▶ [What to produce]
After removing every image, reproduce the data exactly as it appears.

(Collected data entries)
==============================

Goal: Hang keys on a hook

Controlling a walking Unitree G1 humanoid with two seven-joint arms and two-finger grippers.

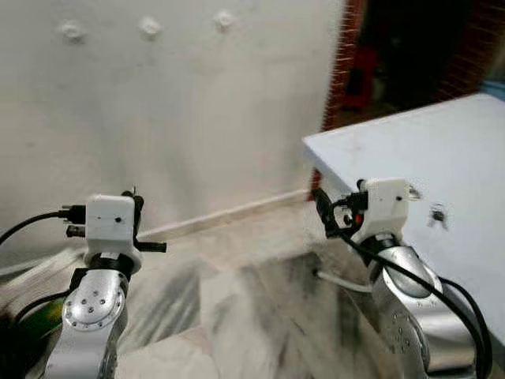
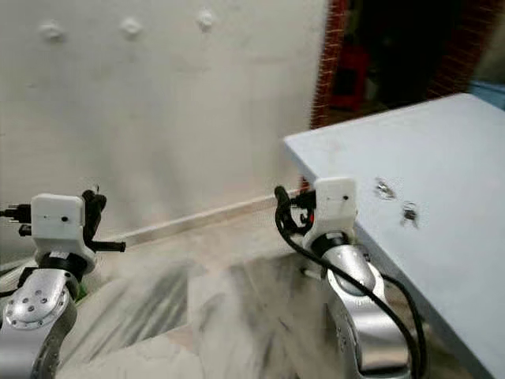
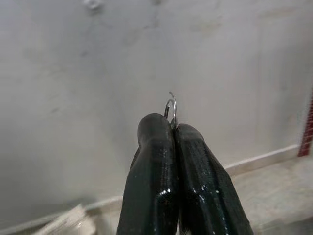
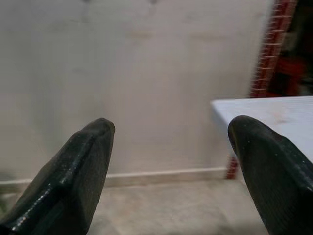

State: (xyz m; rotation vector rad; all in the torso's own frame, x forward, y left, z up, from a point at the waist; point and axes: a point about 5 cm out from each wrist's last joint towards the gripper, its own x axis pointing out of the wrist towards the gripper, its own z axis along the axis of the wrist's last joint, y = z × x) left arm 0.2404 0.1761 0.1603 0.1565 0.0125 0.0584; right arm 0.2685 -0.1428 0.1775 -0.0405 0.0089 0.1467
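Left wrist: tool (image 3: 173, 128) pinching ring (image 3: 170, 108).

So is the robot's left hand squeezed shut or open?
Shut. The left gripper has its two black fingers pressed together, pinching a thin metal key ring.

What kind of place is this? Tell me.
Probably a plain room or entry area in a home: a bare whitewashed wall with three small hooks high up, a marble-patterned floor, a light blue table, and a brick-edged doorway into a dark room.
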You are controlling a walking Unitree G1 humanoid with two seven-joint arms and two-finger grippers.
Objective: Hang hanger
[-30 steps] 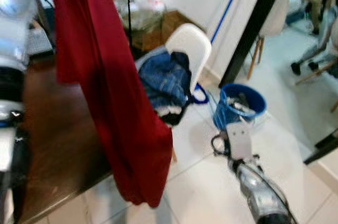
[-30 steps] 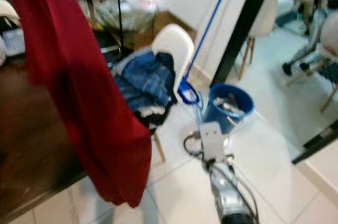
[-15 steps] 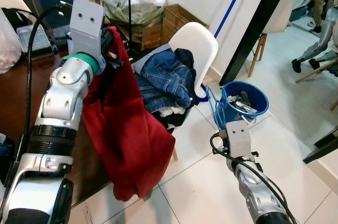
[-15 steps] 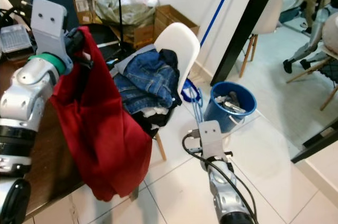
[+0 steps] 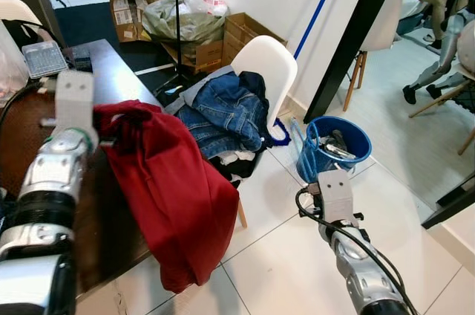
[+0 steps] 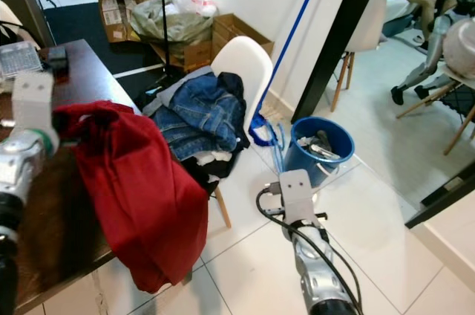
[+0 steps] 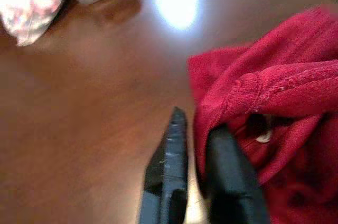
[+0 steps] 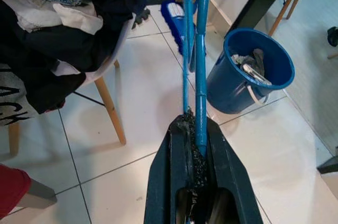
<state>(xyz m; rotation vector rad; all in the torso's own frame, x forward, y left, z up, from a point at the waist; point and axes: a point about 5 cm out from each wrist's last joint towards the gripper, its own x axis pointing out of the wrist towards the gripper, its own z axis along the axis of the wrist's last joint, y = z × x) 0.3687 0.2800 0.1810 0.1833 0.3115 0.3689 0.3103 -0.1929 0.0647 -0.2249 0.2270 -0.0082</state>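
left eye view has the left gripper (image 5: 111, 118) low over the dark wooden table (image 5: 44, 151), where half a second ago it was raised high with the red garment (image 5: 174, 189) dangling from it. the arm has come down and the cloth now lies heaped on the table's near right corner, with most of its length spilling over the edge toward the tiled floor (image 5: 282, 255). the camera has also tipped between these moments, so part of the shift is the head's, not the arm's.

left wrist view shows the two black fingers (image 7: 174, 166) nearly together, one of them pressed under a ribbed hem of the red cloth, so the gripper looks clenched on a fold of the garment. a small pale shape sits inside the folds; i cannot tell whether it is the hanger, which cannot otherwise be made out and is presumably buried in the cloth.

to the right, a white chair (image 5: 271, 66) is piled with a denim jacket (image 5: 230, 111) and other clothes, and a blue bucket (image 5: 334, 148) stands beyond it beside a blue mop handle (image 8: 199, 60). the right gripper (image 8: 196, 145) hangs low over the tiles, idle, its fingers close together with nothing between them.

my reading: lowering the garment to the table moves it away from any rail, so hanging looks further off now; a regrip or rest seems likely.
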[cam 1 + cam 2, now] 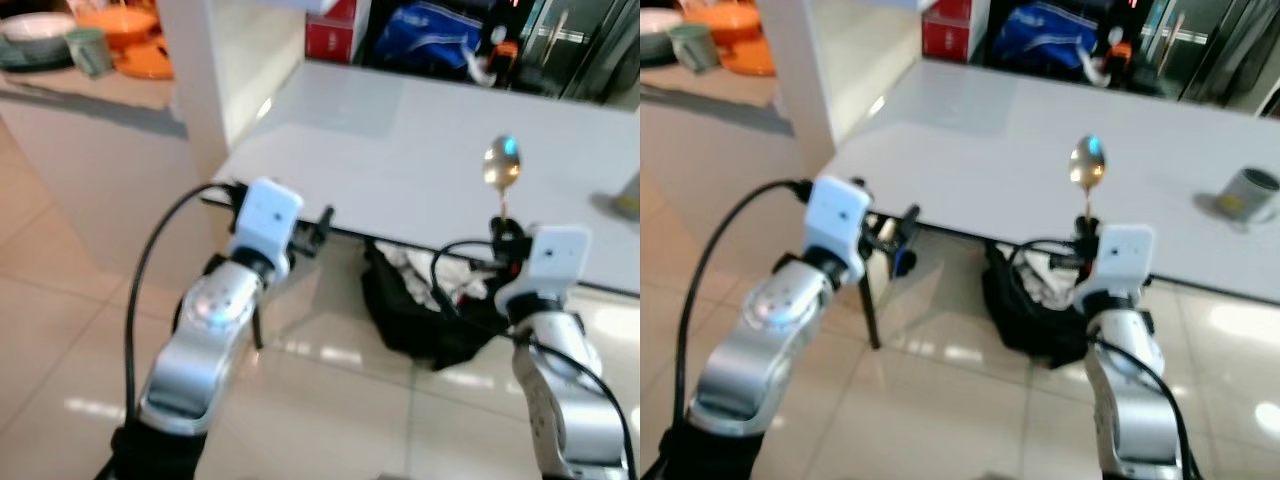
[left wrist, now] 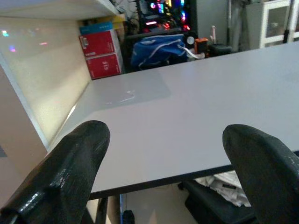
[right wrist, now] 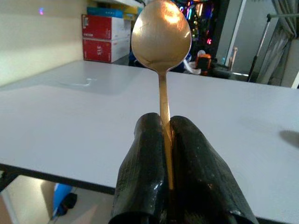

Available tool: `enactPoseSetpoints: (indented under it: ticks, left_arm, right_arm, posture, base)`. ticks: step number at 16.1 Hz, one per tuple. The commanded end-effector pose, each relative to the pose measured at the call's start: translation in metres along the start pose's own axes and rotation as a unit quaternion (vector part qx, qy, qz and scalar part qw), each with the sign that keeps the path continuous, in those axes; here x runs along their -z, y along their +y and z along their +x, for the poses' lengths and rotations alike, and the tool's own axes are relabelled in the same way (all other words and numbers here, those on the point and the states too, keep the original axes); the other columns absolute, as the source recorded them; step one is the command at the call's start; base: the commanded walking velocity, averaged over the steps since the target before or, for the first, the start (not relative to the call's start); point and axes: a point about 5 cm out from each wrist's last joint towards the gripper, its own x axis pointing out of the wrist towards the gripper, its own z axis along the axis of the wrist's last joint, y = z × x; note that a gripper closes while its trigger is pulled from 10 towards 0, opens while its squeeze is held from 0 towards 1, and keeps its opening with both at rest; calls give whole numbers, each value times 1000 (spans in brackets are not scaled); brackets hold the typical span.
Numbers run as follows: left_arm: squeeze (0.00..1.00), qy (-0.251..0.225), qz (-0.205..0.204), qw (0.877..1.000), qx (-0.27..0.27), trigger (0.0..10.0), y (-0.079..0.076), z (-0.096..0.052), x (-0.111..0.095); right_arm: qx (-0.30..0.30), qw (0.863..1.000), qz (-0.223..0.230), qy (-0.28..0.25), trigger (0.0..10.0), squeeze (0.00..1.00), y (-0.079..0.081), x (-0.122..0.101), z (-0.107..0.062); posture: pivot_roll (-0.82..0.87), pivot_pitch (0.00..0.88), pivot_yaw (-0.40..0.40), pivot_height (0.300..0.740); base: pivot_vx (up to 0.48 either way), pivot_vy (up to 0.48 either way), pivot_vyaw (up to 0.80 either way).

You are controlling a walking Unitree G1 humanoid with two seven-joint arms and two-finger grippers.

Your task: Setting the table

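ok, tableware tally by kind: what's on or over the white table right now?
Spoons: 1, the gold spoon, gripped by its handle in the right gripper, bowl out over the white table
Mugs: 1, the grey mug standing on the table's right side
Total: 2
The left gripper, jaws open, holds nothing.
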Motion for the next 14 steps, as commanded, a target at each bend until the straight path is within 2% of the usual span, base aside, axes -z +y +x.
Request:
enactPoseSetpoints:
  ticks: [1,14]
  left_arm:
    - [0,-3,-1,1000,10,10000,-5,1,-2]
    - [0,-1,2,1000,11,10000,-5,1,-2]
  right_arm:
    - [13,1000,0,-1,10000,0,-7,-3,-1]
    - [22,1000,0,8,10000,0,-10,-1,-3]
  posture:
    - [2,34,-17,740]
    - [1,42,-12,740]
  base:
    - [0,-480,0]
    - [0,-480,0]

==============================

▶ [Result for this exercise]
Goal: Hang keys on a hook

Controlling a walking Unitree G1 humanoid with two seven-joint arms and two-finger grippers.


State: (xyz m; rotation vector rad; all in the torso's own frame, x forward, y left, z up, from a point at the waist; point and axes: a point about 5 cm out from each wrist's last joint towards the gripper, its own x axis pointing out of the wrist towards the gripper, its own z axis along the axis of the wrist's last joint, y = z × x) left arm 0.2404 0.1761 0.1603 0.1565 0.0125 0.0584; right arm 0.2685 -0.1428 0.1775 -0.0405 0.0089 0.1467
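Left wrist: tool (image 3: 173, 128) pinching ring (image 3: 170, 108).

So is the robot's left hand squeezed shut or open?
Shut. The left gripper has its two black fingers pressed together, pinching a thin metal key ring.

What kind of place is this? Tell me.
Probably a plain room or entry area in a home: a bare whitewashed wall with three small hooks high up, a marble-patterned floor, a light blue table, and a brick-edged doorway into a dark room.
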You are controlling a walking Unitree G1 humanoid with two seven-joint arms and two-finger grippers.
Objective: Hang hanger
[-30 steps] 
[-30 steps] 
[-15 steps] 
[-15 steps] 
[+0 steps] 
[+0 steps] 
[+0 steps] 
[+0 steps] 
<state>(xyz m; rotation vector rad; all in the torso's own frame, x forward, y left, z up, from a point at the waist; point and axes: a point about 5 cm out from each wrist's last joint towards the gripper, its own x axis pointing out of the wrist towards the gripper, its own z axis along the axis of the wrist's last joint, y = z × x) 0.3687 0.2800 0.1810 0.1833 0.3115 0.3689 0.3103 -0.1929 0.0647 -0.2249 0.2270 -0.0082</state>
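left eye view has the left gripper (image 5: 111, 118) low over the dark wooden table (image 5: 44, 151), where half a second ago it was raised high with the red garment (image 5: 174, 189) dangling from it. the arm has come down and the cloth now lies heaped on the table's near right corner, with most of its length spilling over the edge toward the tiled floor (image 5: 282, 255). the camera has also tipped between these moments, so part of the shift is the head's, not the arm's.

left wrist view shows the two black fingers (image 7: 174, 166) nearly together, one of them pressed under a ribbed hem of the red cloth, so the gripper looks clenched on a fold of the garment. a small pale shape sits inside the folds; i cannot tell whether it is the hanger, which cannot otherwise be made out and is presumably buried in the cloth.

to the right, a white chair (image 5: 271, 66) is piled with a denim jacket (image 5: 230, 111) and other clothes, and a blue bucket (image 5: 334, 148) stands beyond it beside a blue mop handle (image 8: 199, 60). the right gripper (image 8: 196, 145) hangs low over the tiles, idle, its fingers close together with nothing between them.

my reading: lowering the garment to the table moves it away from any rail, so hanging looks further off now; a regrip or rest seems likely.
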[cam 1 + cam 2, now] 
[left wrist, now] 
[right wrist, now] 

Available tool: `enactPoseSetpoints: (indented under it: ticks, left_arm, right_arm, posture, base)`. ticks: step number at 16.1 Hz, one per tuple. The commanded end-effector pose, each relative to the pose measured at the call's start: translation in metres along the start pose's own axes and rotation as a unit quaternion (vector part qx, qy, qz and scalar part qw), each with the sign that keeps the path continuous, in those axes; here x runs along their -z, y along their +y and z along their +x, for the poses' lengths and rotations alike, and the tool's own axes are relabelled in the same way (all other words and numbers here, those on the point and the states too, keep the original axes); the other columns absolute, as the source recorded them; step one is the command at the call's start; base: the commanded walking velocity, averaged over the steps since the target before or, for the first, the start (not relative to the call's start); point and axes: a point about 5 cm out from each wrist's last joint towards the gripper, its own x axis pointing out of the wrist towards the gripper, its own z axis along the axis of the wrist's last joint, y = z × x; note that a gripper closes while its trigger is pulled from 10 towards 0, opens while its squeeze is held from 0 towards 1, and keeps its opening with both at rest; calls give whole numbers, each value times 1000 (spans in brackets are not scaled); brackets hold the typical span.
Numbers run as follows: left_arm: squeeze (0.00..1.00), qy (-0.251..0.225), qz (-0.205..0.204), qw (0.877..1.000), qx (-0.27..0.27), trigger (0.0..10.0), y (-0.079..0.076), z (-0.096..0.052), x (-0.111..0.095); right_arm: qx (-0.30..0.30), qw (0.863..1.000), qz (-0.223..0.230), qy (-0.28..0.25), trigger (0.0..10.0), squeeze (0.00..1.00), y (-0.079..0.081), x (-0.122..0.101), z (-0.107..0.062); posture: pivot_roll (-0.82..0.87), pivot_pitch (0.00..0.88), pivot_yaw (-0.40..0.40), pivot_height (0.300..0.740); base: pivot_vx (up to 0.48 either way), pivot_vy (up to 0.48 either way), pivot_vyaw (up to 0.80 either way).

You are controlling a walking Unitree G1 humanoid with two seven-joint arms and two-finger grippers.

Your task: Setting the table

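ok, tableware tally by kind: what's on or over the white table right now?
Spoons: 1, the gold spoon, gripped by its handle in the right gripper, bowl out over the white table
Mugs: 1, the grey mug standing on the table's right side
Total: 2
The left gripper, jaws open, holds nothing.
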Motion for the next 14 steps, as commanded, a target at each bend until the straight path is within 2% of the usual span, base aside, axes -z +y +x.
Request:
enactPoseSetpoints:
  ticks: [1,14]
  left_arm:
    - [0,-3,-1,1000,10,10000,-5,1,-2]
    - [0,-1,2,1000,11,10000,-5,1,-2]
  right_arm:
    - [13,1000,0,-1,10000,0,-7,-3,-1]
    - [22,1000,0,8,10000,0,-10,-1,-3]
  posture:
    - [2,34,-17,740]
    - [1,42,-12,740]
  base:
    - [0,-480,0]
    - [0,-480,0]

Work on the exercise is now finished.